姜云昱将手中那份奏折狠狠摔在御案上,声音在空荡荡的殿中炸开:“满朝都是弹劾你拥兵自重、意图不轨的,甚至还有参你在西境独断专行,不把朝廷放在眼里——”他猛地抬眼,目光直直地钉在姜云昶脸上,“朕倒想问问晋王,这些事你认是不认?”
满殿鸦雀无声。所有人的目光都落在晋王身上。
姜云昶站在武将列中,脊背挺得笔直,面上没有半分慌乱,反倒像是早就等着这一问。他缓缓出列,走到殿中央,朝御座拱了拱手:“臣弟不认。”
姜云昱冷笑一声:“不认?那折子上写的清清楚楚,你在西境擅自调兵,越过兵部直接下令边军布防,连奏报都不曾往皇城递一封。朕这个皇帝,在你眼里是摆设不成?”
姜云昶直视着御座上的兄长,声音骤然拔高:“陛下可知道,臣弟为何越过兵部?因为臣弟去年入冬后连发三封军报,请求增援粮草,一封都没有等到回音!”他指着满殿文武,语气里带着压抑已久的怒意,“臣弟再不自己想办法,西境的将士们就要饿着肚子跟西疆人拼命了!”

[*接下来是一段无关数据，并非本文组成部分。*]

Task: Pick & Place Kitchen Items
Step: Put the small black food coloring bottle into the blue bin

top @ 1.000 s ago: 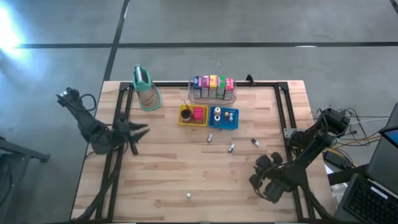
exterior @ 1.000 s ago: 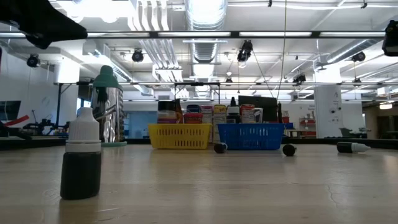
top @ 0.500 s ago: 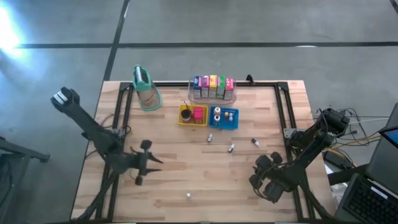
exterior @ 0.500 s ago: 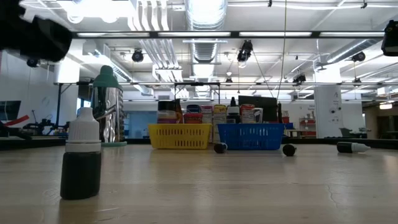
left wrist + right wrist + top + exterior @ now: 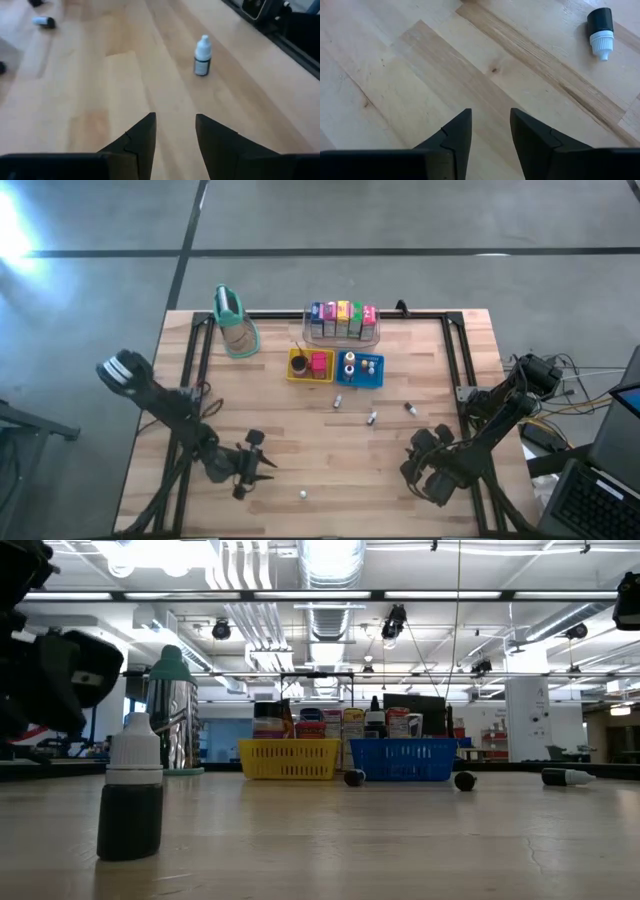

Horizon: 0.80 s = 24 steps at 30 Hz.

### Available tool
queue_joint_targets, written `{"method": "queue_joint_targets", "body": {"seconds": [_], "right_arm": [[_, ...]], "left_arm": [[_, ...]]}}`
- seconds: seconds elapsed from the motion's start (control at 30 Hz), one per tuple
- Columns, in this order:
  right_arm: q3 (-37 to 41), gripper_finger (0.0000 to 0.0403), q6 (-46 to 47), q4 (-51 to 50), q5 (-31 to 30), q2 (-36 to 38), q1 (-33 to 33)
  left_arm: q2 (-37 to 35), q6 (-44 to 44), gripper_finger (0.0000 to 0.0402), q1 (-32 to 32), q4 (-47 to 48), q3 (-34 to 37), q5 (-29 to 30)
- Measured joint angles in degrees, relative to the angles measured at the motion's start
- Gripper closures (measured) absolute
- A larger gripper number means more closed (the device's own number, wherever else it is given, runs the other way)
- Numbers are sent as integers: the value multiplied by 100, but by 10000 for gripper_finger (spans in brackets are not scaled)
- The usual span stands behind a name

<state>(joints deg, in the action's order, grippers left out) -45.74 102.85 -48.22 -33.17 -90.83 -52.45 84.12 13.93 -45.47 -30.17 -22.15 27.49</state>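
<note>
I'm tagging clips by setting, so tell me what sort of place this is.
Probably a robotics lab or workshop hall: exposed ceiling ducts and strip lights overhead, a bare concrete floor, and a wooden table flanked by two robot arms.

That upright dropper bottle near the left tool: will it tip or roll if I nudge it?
The dropper bottle stands upright, tall on a narrow base, so a high nudge would probably topple it. Its body looks round; once down it may roll. It looks small and likely light. The left tool is open, apart from it, holding nothing.
</note>
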Motion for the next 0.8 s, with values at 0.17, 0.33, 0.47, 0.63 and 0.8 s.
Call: {"method": "queue_joint_targets", "body": {"seconds": [0.17,0.33,0.47,0.63,0.8], "right_arm": [[0,266,0,17,0,0,0],[0,277,0,28,0,0,0],[0,292,0,38,0,0,0],[0,311,0,51,0,0,-3],[0,327,0,69,2,0,-4]], "left_arm": [[933,109,257,0,-1389,-7,-149],[1669,266,257,0,-1895,-287,-308],[2229,306,257,3,-1888,-666,-304],[2769,306,228,45,-1971,-1211,-246],[2947,260,172,91,-1936,-1414,-208]]}}
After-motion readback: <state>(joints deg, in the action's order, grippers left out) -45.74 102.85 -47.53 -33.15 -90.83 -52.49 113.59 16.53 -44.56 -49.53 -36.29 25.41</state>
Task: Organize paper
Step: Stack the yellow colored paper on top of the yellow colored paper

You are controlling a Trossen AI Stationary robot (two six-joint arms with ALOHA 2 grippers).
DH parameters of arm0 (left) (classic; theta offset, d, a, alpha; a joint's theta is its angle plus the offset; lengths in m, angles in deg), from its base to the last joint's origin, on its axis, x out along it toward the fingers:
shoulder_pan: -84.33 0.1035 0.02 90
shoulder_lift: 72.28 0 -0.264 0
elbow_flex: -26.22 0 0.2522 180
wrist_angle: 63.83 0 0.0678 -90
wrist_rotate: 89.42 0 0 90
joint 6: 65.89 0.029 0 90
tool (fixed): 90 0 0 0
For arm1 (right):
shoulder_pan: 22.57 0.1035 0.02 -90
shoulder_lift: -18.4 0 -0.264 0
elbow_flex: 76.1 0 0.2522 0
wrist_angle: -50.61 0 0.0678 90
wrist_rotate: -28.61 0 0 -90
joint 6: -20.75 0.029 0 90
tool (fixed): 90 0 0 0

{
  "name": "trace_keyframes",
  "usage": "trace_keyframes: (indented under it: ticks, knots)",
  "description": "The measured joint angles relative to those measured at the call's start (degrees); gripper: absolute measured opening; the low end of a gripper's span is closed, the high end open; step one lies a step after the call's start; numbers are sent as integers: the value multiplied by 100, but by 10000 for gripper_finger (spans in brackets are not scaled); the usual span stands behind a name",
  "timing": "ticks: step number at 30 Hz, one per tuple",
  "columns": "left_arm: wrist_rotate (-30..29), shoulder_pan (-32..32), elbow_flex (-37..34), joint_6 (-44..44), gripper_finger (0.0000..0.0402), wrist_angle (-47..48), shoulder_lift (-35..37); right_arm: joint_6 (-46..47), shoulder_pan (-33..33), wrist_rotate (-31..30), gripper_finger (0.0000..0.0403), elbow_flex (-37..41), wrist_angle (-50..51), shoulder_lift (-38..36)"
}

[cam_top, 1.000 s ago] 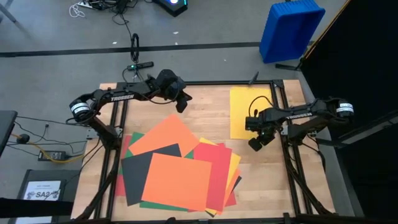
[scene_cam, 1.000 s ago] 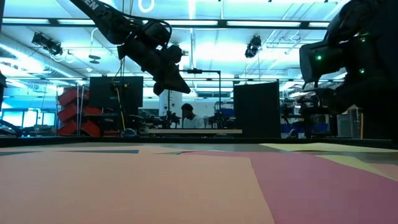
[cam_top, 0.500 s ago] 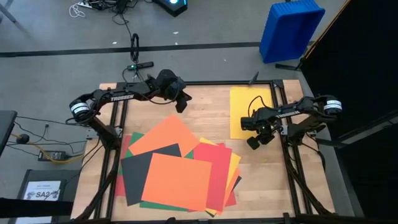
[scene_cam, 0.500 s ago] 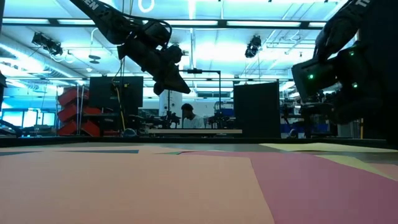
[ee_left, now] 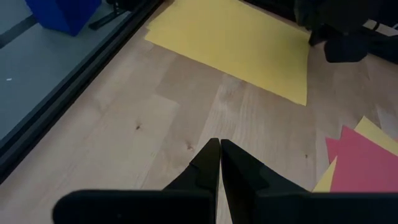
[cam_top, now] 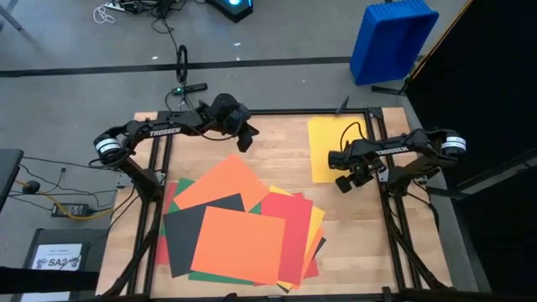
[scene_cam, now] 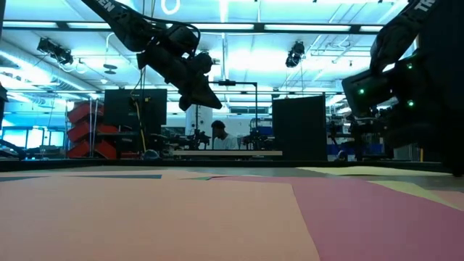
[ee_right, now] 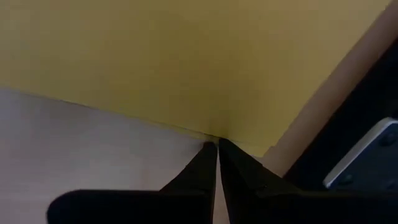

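The right tool (cam_top: pixel 342 186) is at the near edge of a single yellow sheet (cam_top: pixel 325 138) that lies alone at the far right part of the wooden desk (cam_top: pixel 277 155). In the right wrist view its two fingers (ee_right: pixel 211 163) are pressed together, w/ tips at the sheet's edge near a corner; they hold nothing that I can see, and if they touch the paper I cannot tell.

The left tool (cam_top: pixel 244 143) hangs above the far left part of the desk, over bare wood. Its fingers (ee_left: pixel 214 163) are also closed together & empty.

The rest of the paper is a loose pile (cam_top: pixel 243 231) in the near-middle of the desk: orange, red, yellow, green & dark grey sheets, overlapping at diff. angles. The pile is apart from the single yellow sheet.

A blue bin (cam_top: pixel 390 38) stands on the floor beyond the desk's far right corner. A small white sheet marked SA2 (cam_top: pixel 57 257) lies on a black thing left of the desk.
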Motion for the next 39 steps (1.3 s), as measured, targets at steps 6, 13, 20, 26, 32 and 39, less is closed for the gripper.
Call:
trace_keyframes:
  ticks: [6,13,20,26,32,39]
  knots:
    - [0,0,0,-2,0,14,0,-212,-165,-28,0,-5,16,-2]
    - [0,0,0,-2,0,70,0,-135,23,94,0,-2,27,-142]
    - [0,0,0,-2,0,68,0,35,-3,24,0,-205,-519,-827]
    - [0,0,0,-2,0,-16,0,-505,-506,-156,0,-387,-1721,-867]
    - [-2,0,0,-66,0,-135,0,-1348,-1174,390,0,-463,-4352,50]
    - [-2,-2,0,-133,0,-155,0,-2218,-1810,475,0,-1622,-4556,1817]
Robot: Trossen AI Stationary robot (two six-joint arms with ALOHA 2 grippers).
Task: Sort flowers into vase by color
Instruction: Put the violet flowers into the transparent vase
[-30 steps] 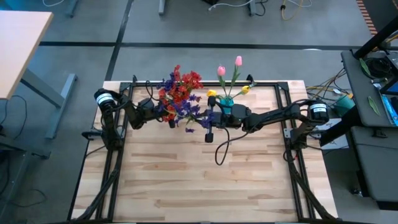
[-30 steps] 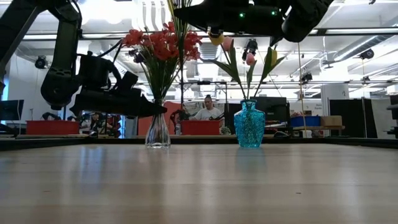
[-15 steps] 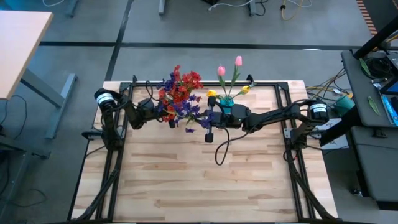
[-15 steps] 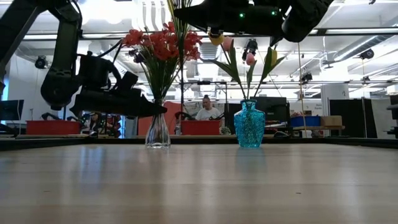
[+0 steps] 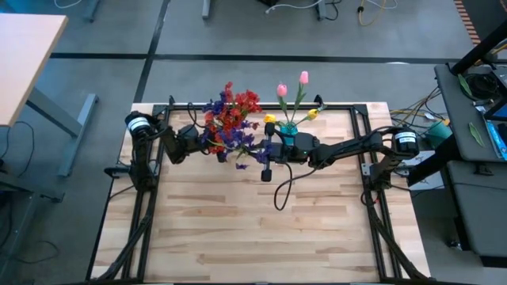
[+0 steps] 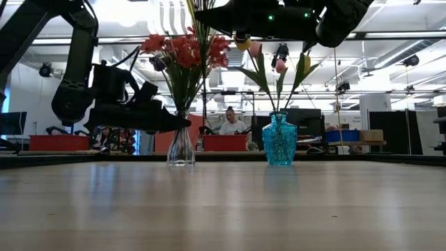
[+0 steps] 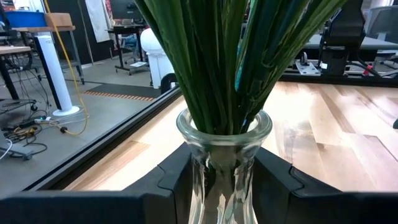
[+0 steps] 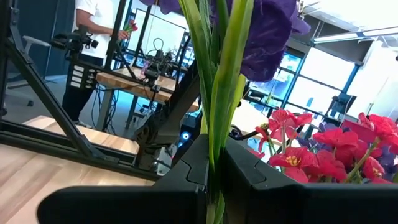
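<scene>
A clear glass vase (image 6: pixel 181 148) stands on the table at the far left and holds red and purple flower clusters (image 5: pixel 231 119) on green stems. My left gripper (image 6: pixel 180 124) is shut on this vase. A blue vase (image 6: pixel 279 140) to its right holds pink and yellow tulip buds (image 5: pixel 291 87). My right gripper (image 5: pixel 257 149) is above the clear vase, high over the table, shut on a purple flower (image 8: pixel 267 34) with green stems. My left gripper pinches the clear vase's narrow neck (image 7: pixel 222 163) just below the rim, one finger (image 7: pixel 174 180) on each side. The fingers come level from the table's left. The vase stands upright with its base on the table. My right gripper pinches the purple flower's green stems (image 8: pixel 214 146) between its two fingers, below the bloom. The fingers come level from the table's right and lie across the stems. The stems stand about upright with the bloom above the fingers. Where the lower ends reach is hidden.
The two vases stand close together near the table's far edge. The wide wooden tabletop (image 5: pixel 261 229) lies bare toward the near edge. A black frame rail (image 5: pixel 150 206) runs along the table's sides. A person (image 6: pixel 230 122) sits in the room beyond.
My left gripper has gone a little toward the table's right edge, and the clear vase with its flowers has slid along the table with it, still upright, closer to the blue vase. My right gripper has kept still.
</scene>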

他的声音越来越高,到最后甚至拍案而起,指着龙椅上的姜云昱道:“陛下若是怕了,臣弟便自己带兵去打!就算死在西境,也好过在皇城里看着江山一点点败干净!”
殿内一片哗然,崔承允站在队列中眉头微皱,却始终没有开口。
姜云昱面色铁青,猛地一拍扶手站了起来:“放肆!你眼里还有没有朕这个皇帝?!”
“臣弟眼里有江山,有父皇留给大胤的江山!”姜云昶毫不退让,“陛下眼里有什么?”
殿内的空气骤然凝结。所有人都屏着呼吸,等着皇帝发作。
姜云昱站在那里,面色由铁青转为惨白,嘴唇哆嗦着,像是被气到了极点。他张了几次嘴,终于挤出一句:“你……你给朕滚!滚到西境去!朕不想再看到你!”
这句话一出口,殿内不知多少人松了一口气。
崔承允站在队列中,面色没有变。他的目光在皇帝和晋王之间来回游移。
姜云昶像是在压抑着什么。他猛地一甩袖子,转身便走。走到殿门口时停了一下,却没有回头:“臣弟谢陛下隆恩。臣弟这就滚。”
他迈步走了出去,背影消失在殿门外的阳光里。
宣室殿内一时间安静得落针可闻,鸦雀无声。
姜云昱坐回龙椅上,手还在微微发抖,显然是气得狠了。
“滚!全都给朕滚出去——”
……
西境的风沙比北境更大,风从关外卷进来,裹着沙砾和干草,打在人脸上生疼。
但姜云昶的心情是昂扬的,他从皇城到西境,策马狂奔,期间几乎不曾睡过囫囵觉。脑子里翻来覆去地只有一个念头——他还能不能看到那片他守护着的土地。
城门打开,刘左带着几个亲兵迎出来。他比上一次见时瘦了一大圈,颧骨高高凸起,眼窝深陷,可眼睛却是亮的,看到姜云昶,快步走上来,单膝跪地:“殿下!”